In the data below, one line contains "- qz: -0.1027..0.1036" and a later one contains "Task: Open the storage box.". Print both, with every line between them, exactly and alone.

•••

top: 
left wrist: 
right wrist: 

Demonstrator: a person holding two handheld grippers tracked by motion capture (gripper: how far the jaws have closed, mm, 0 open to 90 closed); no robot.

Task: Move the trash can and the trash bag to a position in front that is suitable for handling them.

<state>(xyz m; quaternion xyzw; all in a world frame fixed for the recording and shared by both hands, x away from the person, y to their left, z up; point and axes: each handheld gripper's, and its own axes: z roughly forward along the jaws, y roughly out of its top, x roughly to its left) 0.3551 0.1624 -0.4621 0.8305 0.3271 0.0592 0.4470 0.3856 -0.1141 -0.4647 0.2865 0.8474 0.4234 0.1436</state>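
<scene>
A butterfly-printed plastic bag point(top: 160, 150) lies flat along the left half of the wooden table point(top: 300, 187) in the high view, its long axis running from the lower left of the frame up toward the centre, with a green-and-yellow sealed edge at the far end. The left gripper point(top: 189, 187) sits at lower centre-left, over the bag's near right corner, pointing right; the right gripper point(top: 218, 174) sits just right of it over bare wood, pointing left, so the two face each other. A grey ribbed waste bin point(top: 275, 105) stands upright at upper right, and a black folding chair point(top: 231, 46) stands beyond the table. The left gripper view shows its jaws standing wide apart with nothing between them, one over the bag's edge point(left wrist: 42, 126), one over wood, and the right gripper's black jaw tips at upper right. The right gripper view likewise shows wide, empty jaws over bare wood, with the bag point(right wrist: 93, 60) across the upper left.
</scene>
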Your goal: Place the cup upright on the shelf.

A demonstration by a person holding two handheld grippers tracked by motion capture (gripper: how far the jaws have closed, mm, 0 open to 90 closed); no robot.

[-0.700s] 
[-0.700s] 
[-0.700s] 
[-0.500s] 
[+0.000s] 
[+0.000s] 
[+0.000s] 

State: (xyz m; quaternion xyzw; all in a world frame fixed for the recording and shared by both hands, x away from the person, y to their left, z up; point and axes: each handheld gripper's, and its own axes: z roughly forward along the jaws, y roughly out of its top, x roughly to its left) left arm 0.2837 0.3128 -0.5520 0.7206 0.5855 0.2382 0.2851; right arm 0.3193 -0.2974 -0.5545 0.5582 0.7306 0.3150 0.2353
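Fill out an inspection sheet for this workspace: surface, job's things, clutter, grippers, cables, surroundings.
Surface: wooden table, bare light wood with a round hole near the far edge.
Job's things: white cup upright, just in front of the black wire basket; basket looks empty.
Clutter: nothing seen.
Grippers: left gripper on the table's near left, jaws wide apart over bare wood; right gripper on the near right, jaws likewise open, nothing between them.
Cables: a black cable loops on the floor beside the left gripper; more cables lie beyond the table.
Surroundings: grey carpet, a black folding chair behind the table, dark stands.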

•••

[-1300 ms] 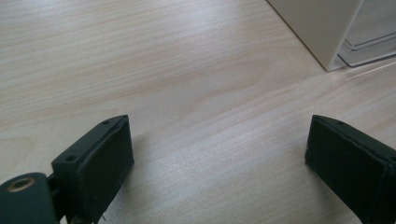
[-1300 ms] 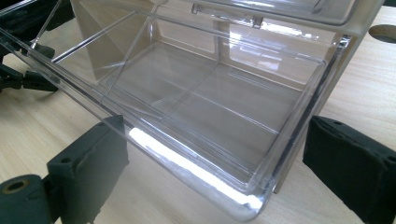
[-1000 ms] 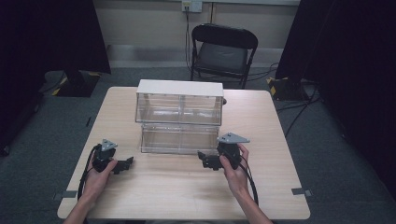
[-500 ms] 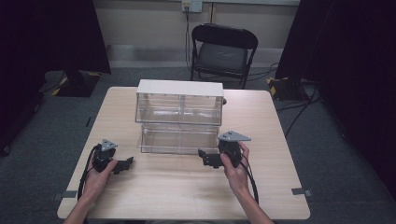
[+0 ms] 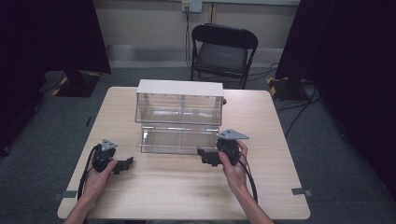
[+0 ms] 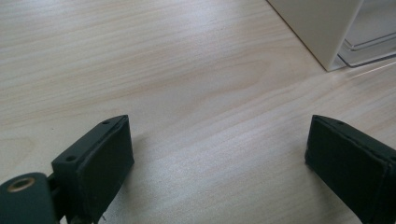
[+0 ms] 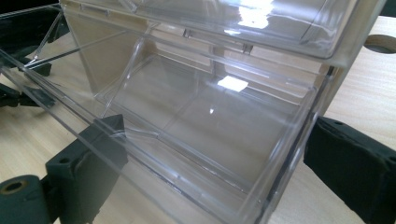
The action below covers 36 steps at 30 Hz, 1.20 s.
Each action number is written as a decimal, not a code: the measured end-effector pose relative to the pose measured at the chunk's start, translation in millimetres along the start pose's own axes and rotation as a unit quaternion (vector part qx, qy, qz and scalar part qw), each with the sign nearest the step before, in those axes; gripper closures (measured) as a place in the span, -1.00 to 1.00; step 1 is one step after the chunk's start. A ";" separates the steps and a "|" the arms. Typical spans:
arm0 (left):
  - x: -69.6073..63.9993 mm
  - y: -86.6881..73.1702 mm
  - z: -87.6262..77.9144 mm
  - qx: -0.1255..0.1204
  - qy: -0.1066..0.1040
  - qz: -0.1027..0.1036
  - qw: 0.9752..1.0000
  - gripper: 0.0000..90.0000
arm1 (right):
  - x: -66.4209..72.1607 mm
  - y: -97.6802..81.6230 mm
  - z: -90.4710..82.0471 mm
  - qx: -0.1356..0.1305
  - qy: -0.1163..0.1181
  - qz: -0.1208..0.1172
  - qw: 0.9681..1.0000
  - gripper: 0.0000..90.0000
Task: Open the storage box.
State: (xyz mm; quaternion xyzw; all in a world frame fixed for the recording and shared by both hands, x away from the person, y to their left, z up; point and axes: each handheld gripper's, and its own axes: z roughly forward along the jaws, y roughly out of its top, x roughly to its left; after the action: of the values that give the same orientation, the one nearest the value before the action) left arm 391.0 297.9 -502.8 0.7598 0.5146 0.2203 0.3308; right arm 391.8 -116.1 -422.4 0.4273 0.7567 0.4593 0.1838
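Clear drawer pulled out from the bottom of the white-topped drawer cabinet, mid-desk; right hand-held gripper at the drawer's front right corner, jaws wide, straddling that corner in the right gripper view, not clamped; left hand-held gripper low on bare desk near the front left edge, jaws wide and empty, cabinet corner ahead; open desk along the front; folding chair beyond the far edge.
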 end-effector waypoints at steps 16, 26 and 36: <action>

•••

### [RESULT]
  - qz: -0.1027..0.1036
  - qw: 0.9752..1.0000
  - gripper: 0.0000..90.0000
arm1 (right):
  - x: -66.4209..72.1607 mm
  - y: -97.6802..81.6230 mm
  - z: -90.4710..82.0471 mm
  - qx: -0.1356..0.1305
  - qy: -0.1163..0.1181
  - qz: -0.1208..0.1172
  - qw: 0.9681..1.0000
  - gripper: 0.0000..90.0000
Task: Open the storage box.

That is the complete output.